The association, on Monday, 17 February 2020, will hold a press conference to state its position on the matter.
The Customs Amendments Bill is already in Parliament and when passed, will regulate the importation of vehicles into Ghana.
Currently, overaged vehicles are allowed into the country after payment of a penalty.
The motive behind the intended ban is to help reduce carnage on the roads.
Speaking at a media encounter in Parliament, Majority Leader Osei Kyei-Mensah-Bonsu explained that the decision by many automobile companies to establish outlets in Ghana has informed amendments to Ghana’s laws on overaged and accident vehicles.
But the President of the Ghana Automobile Dealers Association, Eric Kwaku Boateng, said a ban contravenes sections of the automobile policy which gives room for 10-year-old cars and salvaged vehicles.
“Our brother Kyei-Mensah-Bonsu came out that they are coming to ban second hand vehicles and I’m urging him to come again; that is not what we discussed, that is not what we’ve been told. What I know is that 1 up to 10-year-old cars, you can import those cars into the country, so, on Monday, the union is going to have a press conference; they should come and collapse our business”, said Mr Boateng.
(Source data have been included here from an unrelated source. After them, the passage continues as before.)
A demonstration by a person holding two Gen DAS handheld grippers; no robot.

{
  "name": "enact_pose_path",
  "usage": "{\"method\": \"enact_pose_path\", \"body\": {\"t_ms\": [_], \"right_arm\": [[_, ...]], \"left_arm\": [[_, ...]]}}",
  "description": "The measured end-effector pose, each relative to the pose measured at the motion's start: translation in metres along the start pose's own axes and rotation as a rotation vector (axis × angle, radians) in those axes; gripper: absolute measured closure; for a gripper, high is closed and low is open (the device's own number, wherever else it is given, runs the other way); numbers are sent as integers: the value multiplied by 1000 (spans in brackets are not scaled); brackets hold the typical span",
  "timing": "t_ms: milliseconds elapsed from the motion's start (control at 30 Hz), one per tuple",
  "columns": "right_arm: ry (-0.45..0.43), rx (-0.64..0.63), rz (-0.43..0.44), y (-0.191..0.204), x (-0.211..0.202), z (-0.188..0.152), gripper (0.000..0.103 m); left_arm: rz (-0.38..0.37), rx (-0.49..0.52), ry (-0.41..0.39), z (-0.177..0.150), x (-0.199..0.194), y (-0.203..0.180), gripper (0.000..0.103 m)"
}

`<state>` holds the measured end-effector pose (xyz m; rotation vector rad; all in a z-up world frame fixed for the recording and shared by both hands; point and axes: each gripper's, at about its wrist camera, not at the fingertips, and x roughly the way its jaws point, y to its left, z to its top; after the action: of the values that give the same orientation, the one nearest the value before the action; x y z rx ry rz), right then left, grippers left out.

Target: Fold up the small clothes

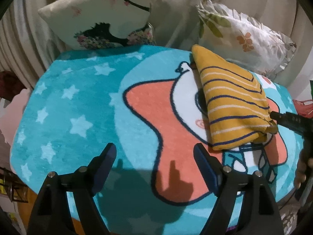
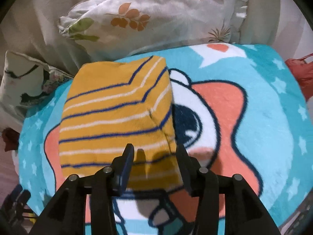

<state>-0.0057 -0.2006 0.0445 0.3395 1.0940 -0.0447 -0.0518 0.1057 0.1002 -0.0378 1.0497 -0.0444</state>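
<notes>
A small mustard-yellow garment with navy and white stripes lies folded on the turquoise cartoon blanket, at the right in the left wrist view. My left gripper is open and empty, above the blanket to the left of the garment. My right gripper is open, with its fingers on either side of the garment's near edge. In the left wrist view one right fingertip touches the garment's right edge.
A white pillow with a black face print and a leaf-print pillow lie at the blanket's far edge against pale curtains. A red bag sits past the blanket's right side. Clutter lies off the blanket's near-left edge.
</notes>
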Motion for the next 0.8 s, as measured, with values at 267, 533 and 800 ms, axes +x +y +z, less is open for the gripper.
{"method": "enact_pose_path", "body": {"t_ms": [267,533,800], "right_arm": [[27,27,-30,-11,-10,-27,54],[15,111,-87,-41,-31,-61,54],[21,174,-115,-54,-39,-88,53]], "left_arm": [[-92,102,49,0,18,-36,23],[-161,188,96,-10,28,-59,23],[-179,256,109,-19,28,-65,23]]}}
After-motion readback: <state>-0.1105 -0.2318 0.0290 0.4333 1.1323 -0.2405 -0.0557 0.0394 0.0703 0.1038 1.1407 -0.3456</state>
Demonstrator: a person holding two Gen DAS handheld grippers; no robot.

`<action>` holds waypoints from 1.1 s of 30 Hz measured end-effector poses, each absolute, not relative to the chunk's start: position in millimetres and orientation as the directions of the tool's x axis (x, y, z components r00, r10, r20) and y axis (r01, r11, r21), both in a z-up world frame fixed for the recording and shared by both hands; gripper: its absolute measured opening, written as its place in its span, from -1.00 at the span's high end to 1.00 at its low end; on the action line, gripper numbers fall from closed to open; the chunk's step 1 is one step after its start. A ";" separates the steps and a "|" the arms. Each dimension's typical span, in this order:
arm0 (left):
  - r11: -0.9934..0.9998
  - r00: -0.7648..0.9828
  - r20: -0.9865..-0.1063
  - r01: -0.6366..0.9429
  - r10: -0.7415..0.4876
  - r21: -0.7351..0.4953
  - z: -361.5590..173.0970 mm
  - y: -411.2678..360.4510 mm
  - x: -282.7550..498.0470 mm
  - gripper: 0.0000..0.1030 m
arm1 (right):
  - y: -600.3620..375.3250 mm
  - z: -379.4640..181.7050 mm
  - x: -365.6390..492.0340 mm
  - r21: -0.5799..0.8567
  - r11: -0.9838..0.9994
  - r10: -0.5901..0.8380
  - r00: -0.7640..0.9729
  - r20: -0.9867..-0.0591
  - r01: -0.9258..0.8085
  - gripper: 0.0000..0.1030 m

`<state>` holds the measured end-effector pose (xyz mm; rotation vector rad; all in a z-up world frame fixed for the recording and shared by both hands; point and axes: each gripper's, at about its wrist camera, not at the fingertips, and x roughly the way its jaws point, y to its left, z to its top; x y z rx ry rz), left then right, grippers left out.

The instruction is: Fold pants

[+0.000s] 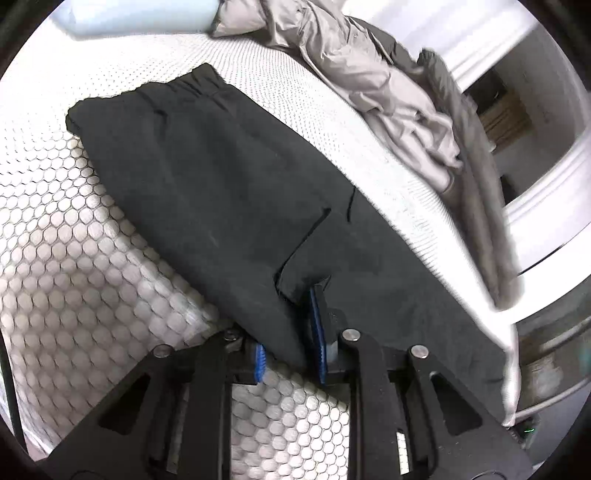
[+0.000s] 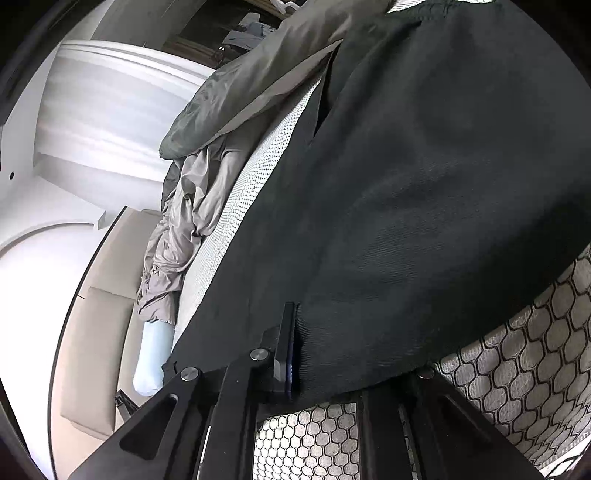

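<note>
Black pants (image 1: 221,177) lie along a white honeycomb-quilted mattress (image 1: 74,240), with the elastic waistband at the far end. In the left wrist view my left gripper (image 1: 291,317) has its blue pads (image 1: 317,332) closed on a raised fold of the pants at the near end. In the right wrist view the pants (image 2: 424,184) fill most of the frame. There my right gripper (image 2: 300,314) is shut on the cloth's edge; one finger (image 2: 287,343) shows and the other is hidden under the fabric.
A crumpled grey duvet (image 1: 369,81) (image 2: 192,206) lies along the far side of the bed. A pale blue pillow (image 1: 140,14) (image 2: 153,354) sits at the head end. The mattress edge (image 1: 509,332) drops off beside white furniture (image 1: 546,177).
</note>
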<state>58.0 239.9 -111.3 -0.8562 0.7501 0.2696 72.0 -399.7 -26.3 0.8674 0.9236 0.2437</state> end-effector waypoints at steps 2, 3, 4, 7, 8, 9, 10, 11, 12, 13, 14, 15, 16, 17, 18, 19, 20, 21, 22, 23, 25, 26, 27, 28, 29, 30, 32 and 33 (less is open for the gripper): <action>0.630 0.703 -0.710 -0.538 -0.031 -0.560 -110.1 258.9 53.3 0.66 | -398.2 -25.1 71.4 0.737 0.657 0.532 0.596 -0.602 0.159 0.81; 0.644 0.679 -0.732 -0.585 0.056 -0.493 -106.3 267.6 48.3 0.66 | -397.6 -24.6 71.1 0.731 0.664 0.528 0.594 -0.607 0.157 0.81; 0.654 0.658 -0.741 -0.620 0.133 -0.433 -101.1 277.3 44.5 0.64 | -397.4 -24.2 70.8 0.730 0.666 0.528 0.594 -0.607 0.155 0.81; 0.608 0.662 -0.728 -0.654 0.175 -0.450 -103.9 314.5 33.0 0.63 | -398.3 -24.8 69.6 0.732 0.665 0.535 0.589 -0.606 0.149 0.81; 0.587 0.659 -0.736 -0.662 0.158 -0.466 -110.3 326.1 32.9 0.63 | -398.6 -24.9 68.7 0.733 0.663 0.537 0.587 -0.606 0.149 0.81; 0.569 0.662 -0.739 -0.660 0.129 -0.491 -117.4 336.4 30.5 0.61 | -398.5 -24.7 68.4 0.732 0.665 0.538 0.585 -0.607 0.149 0.81; 0.554 0.669 -0.734 -0.656 0.113 -0.513 -122.0 341.2 30.8 0.61 | -398.1 -24.6 68.8 0.732 0.665 0.538 0.584 -0.608 0.148 0.81; 0.558 0.670 -0.732 -0.656 0.121 -0.508 -122.0 343.8 33.4 0.61 | -398.1 -24.4 68.4 0.731 0.666 0.539 0.581 -0.609 0.149 0.81; 0.572 0.663 -0.736 -0.660 0.138 -0.487 -119.4 341.9 35.9 0.61 | -398.2 -24.6 69.1 0.732 0.665 0.544 0.576 -0.610 0.148 0.81; 0.587 0.657 -0.737 -0.662 0.157 -0.466 -116.2 339.1 36.9 0.61 | -399.8 -24.7 69.9 0.739 0.657 0.555 0.569 -0.607 0.148 0.78; 0.601 0.651 -0.740 -0.663 0.169 -0.446 -114.2 336.9 38.1 0.61 | -402.3 -24.3 70.3 0.746 0.649 0.567 0.559 -0.605 0.149 0.76; 0.609 0.644 -0.744 -0.666 0.179 -0.430 -112.9 335.7 40.2 0.61 | -407.5 -22.2 70.6 0.748 0.646 0.575 0.549 -0.607 0.150 0.75; 0.604 0.641 -0.748 -0.670 0.175 -0.432 -114.5 337.9 42.1 0.61 | -415.6 -18.1 69.3 0.743 0.652 0.565 0.554 -0.611 0.154 0.71; 0.597 0.643 -0.747 -0.670 0.168 -0.442 -116.0 335.7 38.7 0.61 | -426.3 -12.9 66.6 0.727 0.666 0.533 0.575 -0.620 0.166 0.68; 0.586 0.648 -0.745 -0.669 0.158 -0.458 -117.4 338.5 37.1 0.61 | -441.3 -5.9 62.1 0.704 0.684 0.478 0.612 -0.630 0.190 0.58; 0.579 0.651 -0.744 -0.667 0.149 -0.469 -118.0 339.6 34.6 0.61 | -460.8 0.9 57.2 0.682 0.695 0.411 0.654 -0.636 0.226 0.43; 0.575 0.654 -0.743 -0.666 0.143 -0.475 -117.8 340.3 32.5 0.61 | -478.8 4.9 54.3 0.667 0.696 0.354 0.682 -0.640 0.265 0.42; 0.576 0.654 -0.743 -0.665 0.142 -0.475 -116.4 339.4 32.3 0.61 | -503.6 7.3 52.9 0.648 0.690 0.278 0.708 -0.649 0.322 0.42; 0.579 0.652 -0.745 -0.666 0.145 -0.470 -115.7 339.2 34.9 0.61 | -519.7 7.4 53.1 0.634 0.685 0.231 0.719 -0.656 0.358 0.45; 0.583 0.649 -0.746 -0.668 0.150 -0.464 -114.7 337.9 37.2 0.61 | -535.9 6.5 53.7 0.616 0.682 0.179 0.726 -0.664 0.394 0.47; 0.592 0.643 -0.750 -0.669 0.155 -0.450 -113.4 334.4 42.0 0.61 | -567.5 1.4 53.2 0.585 0.673 0.086 0.738 -0.669 0.453 0.53; 0.596 0.637 -0.754 -0.672 0.162 -0.440 -112.1 332.4 42.4 0.61 | -576.0 -2.6 52.9 0.596 0.657 0.086 0.739 -0.668 0.462 0.54; 0.596 0.634 -0.755 -0.676 0.169 -0.434 -110.0 330.3 42.3 0.60 | -581.0 -5.5 51.9 0.621 0.633 0.106 0.744 -0.660 0.461 0.54; 0.595 0.630 -0.756 -0.681 0.179 -0.427 -107.2 329.8 41.9 0.54 | -581.9 -4.1 50.2 0.638 0.614 0.117 0.746 -0.655 0.464 0.51; 0.597 0.623 -0.757 -0.689 0.197 -0.412 -102.6 329.1 40.1 0.49 | -579.2 3.0 47.3 0.622 0.618 0.093 0.741 -0.665 0.481 0.48; 0.599 0.616 -0.754 -0.699 0.228 -0.390 -96.7 327.7 35.3 0.40 | -574.8 12.5 43.3 0.580 0.640 0.041 0.732 -0.680 0.504 0.37; 0.598 0.603 -0.741 -0.722 0.296 -0.348 -83.2 322.0 20.6 0.30 | -564.9 33.2 35.0 0.493 0.685 -0.083 0.730 -0.678 0.536 0.18; 0.598 0.600 -0.728 -0.730 0.330 -0.331 -76.0 319.9 17.1 0.21 | -558.2 44.8 32.3 0.452 0.718 -0.125 0.736 -0.665 0.530 0.16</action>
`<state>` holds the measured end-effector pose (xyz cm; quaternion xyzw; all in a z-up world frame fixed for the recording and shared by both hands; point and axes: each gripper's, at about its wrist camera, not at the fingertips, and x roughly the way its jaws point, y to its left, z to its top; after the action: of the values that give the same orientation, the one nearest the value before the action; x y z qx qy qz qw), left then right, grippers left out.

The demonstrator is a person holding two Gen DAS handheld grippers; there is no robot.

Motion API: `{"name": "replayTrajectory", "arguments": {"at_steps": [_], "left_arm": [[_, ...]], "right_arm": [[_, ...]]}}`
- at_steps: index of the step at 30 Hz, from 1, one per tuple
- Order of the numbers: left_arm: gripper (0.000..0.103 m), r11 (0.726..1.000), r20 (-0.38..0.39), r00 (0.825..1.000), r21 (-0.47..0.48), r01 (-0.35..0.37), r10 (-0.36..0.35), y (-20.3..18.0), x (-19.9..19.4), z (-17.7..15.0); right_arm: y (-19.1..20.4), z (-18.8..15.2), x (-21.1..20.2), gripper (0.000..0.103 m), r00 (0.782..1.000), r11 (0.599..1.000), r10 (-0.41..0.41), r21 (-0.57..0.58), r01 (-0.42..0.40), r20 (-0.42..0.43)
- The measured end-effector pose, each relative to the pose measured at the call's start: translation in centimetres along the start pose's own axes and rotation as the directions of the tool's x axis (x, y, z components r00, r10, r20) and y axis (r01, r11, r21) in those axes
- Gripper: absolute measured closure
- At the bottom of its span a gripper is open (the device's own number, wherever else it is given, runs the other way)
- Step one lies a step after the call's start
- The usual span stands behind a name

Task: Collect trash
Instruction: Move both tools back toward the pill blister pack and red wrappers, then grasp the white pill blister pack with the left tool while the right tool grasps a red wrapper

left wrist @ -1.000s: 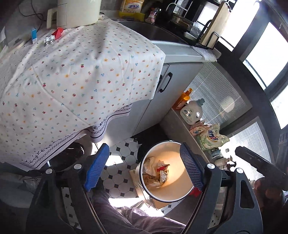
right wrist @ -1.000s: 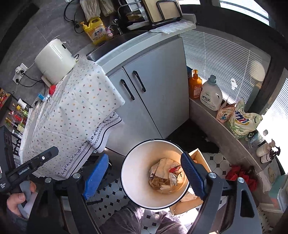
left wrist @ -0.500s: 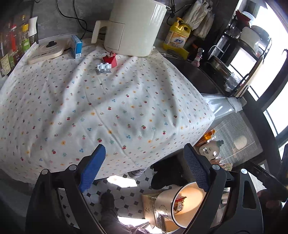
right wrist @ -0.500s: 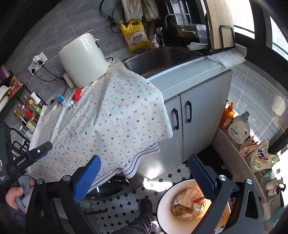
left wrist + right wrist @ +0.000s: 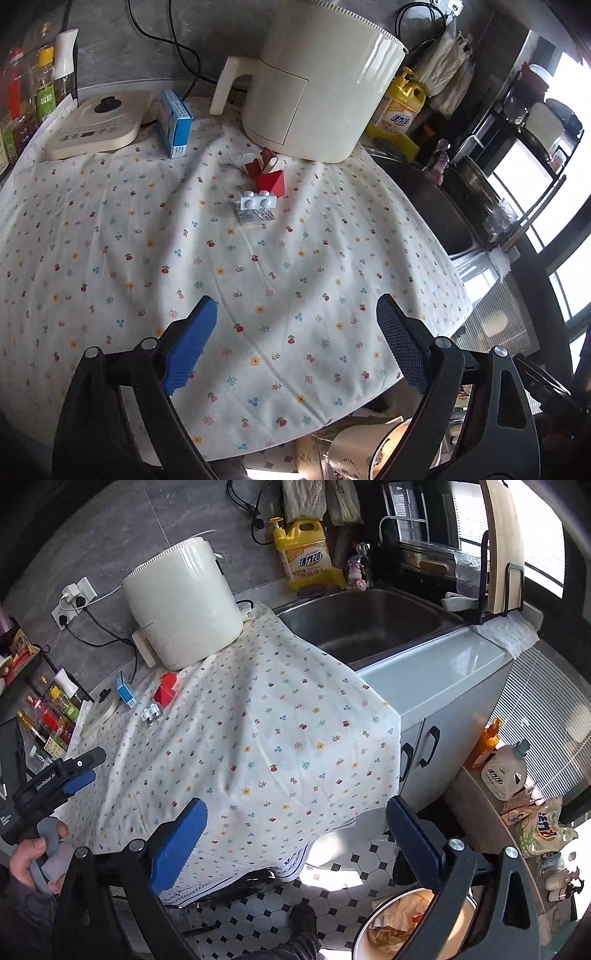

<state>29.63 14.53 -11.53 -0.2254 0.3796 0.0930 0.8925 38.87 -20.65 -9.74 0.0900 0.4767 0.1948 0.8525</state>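
Note:
A red carton (image 5: 271, 179) and a grey blister pack (image 5: 256, 208) lie on the floral tablecloth (image 5: 147, 258) in front of a cream appliance (image 5: 317, 77). My left gripper (image 5: 295, 325) is open and empty, above the cloth's near part. My right gripper (image 5: 295, 827) is open and empty, over the cloth's hanging edge. The cream bin (image 5: 384, 934) with crumpled trash stands on the floor at lower right. The red carton (image 5: 166, 690) and blister pack (image 5: 152, 713) also show in the right wrist view.
A blue box (image 5: 175, 127) and a flat cream scale (image 5: 96, 127) sit at the cloth's far left. Sauce bottles (image 5: 22, 96) stand at the left edge. A steel sink (image 5: 369, 624) and yellow detergent jug (image 5: 308, 559) are to the right.
Both grippers rose from over the bin on the floor to the tabletop. The bin has dropped to the lower edge of both views. Both stayed open.

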Motion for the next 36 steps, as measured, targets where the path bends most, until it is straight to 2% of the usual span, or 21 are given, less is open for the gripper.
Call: {"name": "replayTrajectory", "arguments": {"at_steps": [12,17,22,24,26,27,28,31,36], "left_arm": [[0.016,0.999,-0.033,0.999,0.053,0.004,-0.002,1.6,6.7,6.1],[0.019,0.998,-0.057,0.998,0.069,-0.009,0.012,1.9,9.3,7.4],[0.020,0.996,-0.066,0.996,0.077,-0.052,0.057,2.6,11.4,7.9],[0.027,0.996,-0.082,0.995,0.071,-0.054,0.060,3.0,12.3,7.9],[0.043,0.996,-0.086,0.994,0.072,-0.061,0.067,3.4,12.7,7.9],[0.046,0.995,-0.078,0.994,0.078,-0.064,0.070,3.5,12.6,7.9],[0.060,0.996,-0.086,0.994,0.078,-0.054,0.060,3.7,12.6,8.0],[0.059,0.998,-0.070,0.997,0.053,-0.037,0.041,5.0,11.6,8.2],[0.059,0.998,-0.028,0.998,0.009,-0.055,0.055,8.3,9.0,8.6]], "right_arm": [[1.3,1.9,2.4,0.008,0.996,0.993,-0.072,0.099,0.067,0.045],[0.9,2.0,2.8,0.008,0.992,0.984,-0.117,0.143,0.110,0.041],[1.2,2.2,3.2,0.008,0.989,0.978,-0.146,0.153,0.139,0.034],[1.6,2.3,3.4,0.008,0.988,0.978,-0.150,0.149,0.143,0.031],[2.1,2.5,3.8,0.008,0.988,0.980,-0.149,0.140,0.144,0.028],[2.4,2.6,4.0,0.008,0.989,0.981,-0.147,0.134,0.143,0.026],[2.8,2.7,4.3,0.008,0.989,0.982,-0.144,0.129,0.139,0.023],[4.1,3.2,5.6,0.008,0.992,0.987,-0.123,0.108,0.121,0.011],[7.4,4.2,7.8,0.008,0.998,0.997,-0.068,0.037,0.068,-0.003]]}}
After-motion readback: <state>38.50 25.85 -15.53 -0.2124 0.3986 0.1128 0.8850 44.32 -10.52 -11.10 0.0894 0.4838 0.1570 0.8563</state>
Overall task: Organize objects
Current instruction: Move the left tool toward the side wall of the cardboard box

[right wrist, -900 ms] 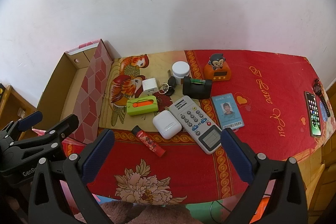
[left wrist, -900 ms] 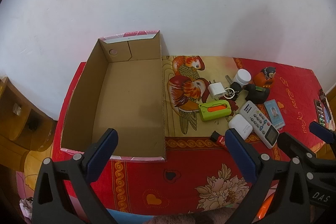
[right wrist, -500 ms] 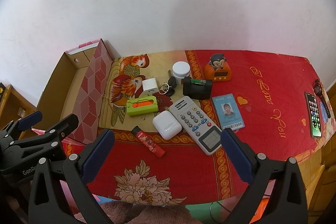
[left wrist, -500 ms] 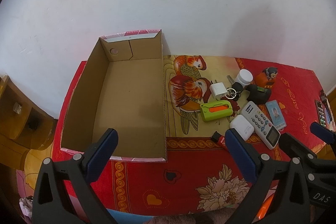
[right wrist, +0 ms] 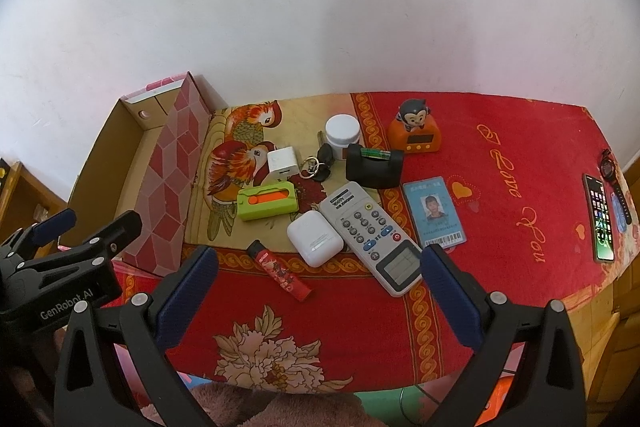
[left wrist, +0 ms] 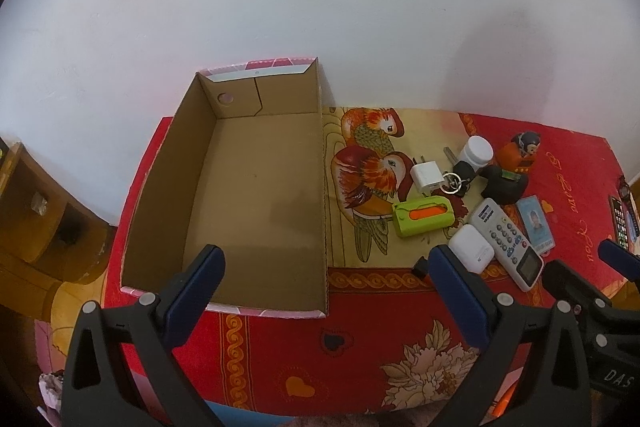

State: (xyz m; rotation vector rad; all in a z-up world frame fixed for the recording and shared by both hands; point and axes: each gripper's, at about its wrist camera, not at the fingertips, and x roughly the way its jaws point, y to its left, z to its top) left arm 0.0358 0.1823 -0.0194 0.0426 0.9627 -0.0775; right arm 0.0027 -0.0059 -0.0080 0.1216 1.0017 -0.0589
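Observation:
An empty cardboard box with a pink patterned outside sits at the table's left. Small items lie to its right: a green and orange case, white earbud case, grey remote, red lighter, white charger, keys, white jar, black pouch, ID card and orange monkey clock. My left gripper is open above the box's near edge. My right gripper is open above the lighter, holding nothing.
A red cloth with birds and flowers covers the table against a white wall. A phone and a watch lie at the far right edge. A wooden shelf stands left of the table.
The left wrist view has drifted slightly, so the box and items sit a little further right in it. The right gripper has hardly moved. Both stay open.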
“We will fight to the end, so, I don’t think we will get there because I’m part of the committee. If it is that, then he didn’t regard the committee as we the second-hand dealers who represented, that is not what we agreed on”, he added.
When second-hand vehicles are banned, many Ghanaians whose income are low may not be able to purchase new vehicles.
This is because the auto loan facility available may not meet the income levels of Ghanaian workers.